What is required: Give back, exactly as written, the lines of the listing from the top through the line holding "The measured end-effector", and nothing more. Exclude pictures.

#### Information shown ####

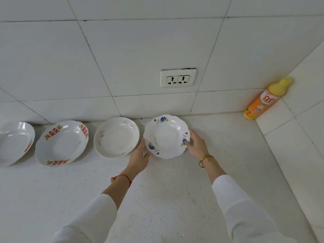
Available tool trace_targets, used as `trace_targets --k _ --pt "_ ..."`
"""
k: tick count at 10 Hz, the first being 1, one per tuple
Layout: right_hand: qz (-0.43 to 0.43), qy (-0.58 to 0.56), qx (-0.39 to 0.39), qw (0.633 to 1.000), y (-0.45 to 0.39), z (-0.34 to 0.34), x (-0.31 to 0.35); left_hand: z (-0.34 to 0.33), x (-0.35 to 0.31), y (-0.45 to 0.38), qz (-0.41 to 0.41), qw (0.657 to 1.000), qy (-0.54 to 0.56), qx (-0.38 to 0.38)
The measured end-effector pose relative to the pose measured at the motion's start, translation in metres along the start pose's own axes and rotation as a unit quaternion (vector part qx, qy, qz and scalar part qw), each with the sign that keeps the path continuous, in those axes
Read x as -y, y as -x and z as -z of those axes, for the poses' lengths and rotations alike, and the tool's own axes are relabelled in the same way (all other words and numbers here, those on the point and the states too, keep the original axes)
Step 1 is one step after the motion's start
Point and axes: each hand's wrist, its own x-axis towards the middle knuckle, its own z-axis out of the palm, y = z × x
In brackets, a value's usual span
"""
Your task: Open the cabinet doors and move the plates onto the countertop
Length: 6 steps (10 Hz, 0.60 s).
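Both hands on the blue-flowered plate [166, 136], one at each side: left hand [139, 157] with fingers under the near-left rim and thumb against the edge, right hand [196, 143] with fingertips curled on the right rim. Plate tilted a little toward the camera, far edge close to the wall; whether its base touches the white speckled countertop [157, 199] cannot be told. Red cord bracelet [125, 178] on the left wrist, gold bracelet [206, 157] on the right, white sleeves on both arms.

To the left, in a row along the wall: plain plate with faint pink flowers [116, 137] just beside the held one, then scalloped plate with red characters [61, 142], then another plate [15, 142] cut off by the frame edge. All three resting on the countertop.

Double wall socket [178, 78] above, on the tiled wall. Orange and yellow detergent bottle [263, 100] standing in the right corner, well apart from the plates.
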Motion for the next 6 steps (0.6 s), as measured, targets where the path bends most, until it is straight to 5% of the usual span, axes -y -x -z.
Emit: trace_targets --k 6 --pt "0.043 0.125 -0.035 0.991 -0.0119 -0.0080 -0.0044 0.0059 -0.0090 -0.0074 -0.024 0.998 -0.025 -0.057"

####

Result of this exercise:
Available tool trace_targets, used as `trace_targets --k _ --pt "_ ..."`
"""
k: tick count at 10 Hz, the first being 1, one per tuple
Layout: right_hand: qz (-0.43 to 0.43), qy (-0.58 to 0.56), qx (-0.39 to 0.39), qw (0.633 to 1.000), y (-0.45 to 0.39), z (-0.34 to 0.34), x (-0.31 to 0.35); left_hand: z (-0.34 to 0.33), x (-0.35 to 0.31), y (-0.45 to 0.38), qz (-0.41 to 0.41), qw (0.657 to 1.000), qy (-0.54 to 0.56), qx (-0.38 to 0.38)
The measured end-effector pose relative to the pose measured at the motion's start, translation in metres along the start pose's own axes and rotation as a unit quaternion (vector part qx, qy, qz and scalar part qw), each with the sign that keeps the path continuous, in those axes

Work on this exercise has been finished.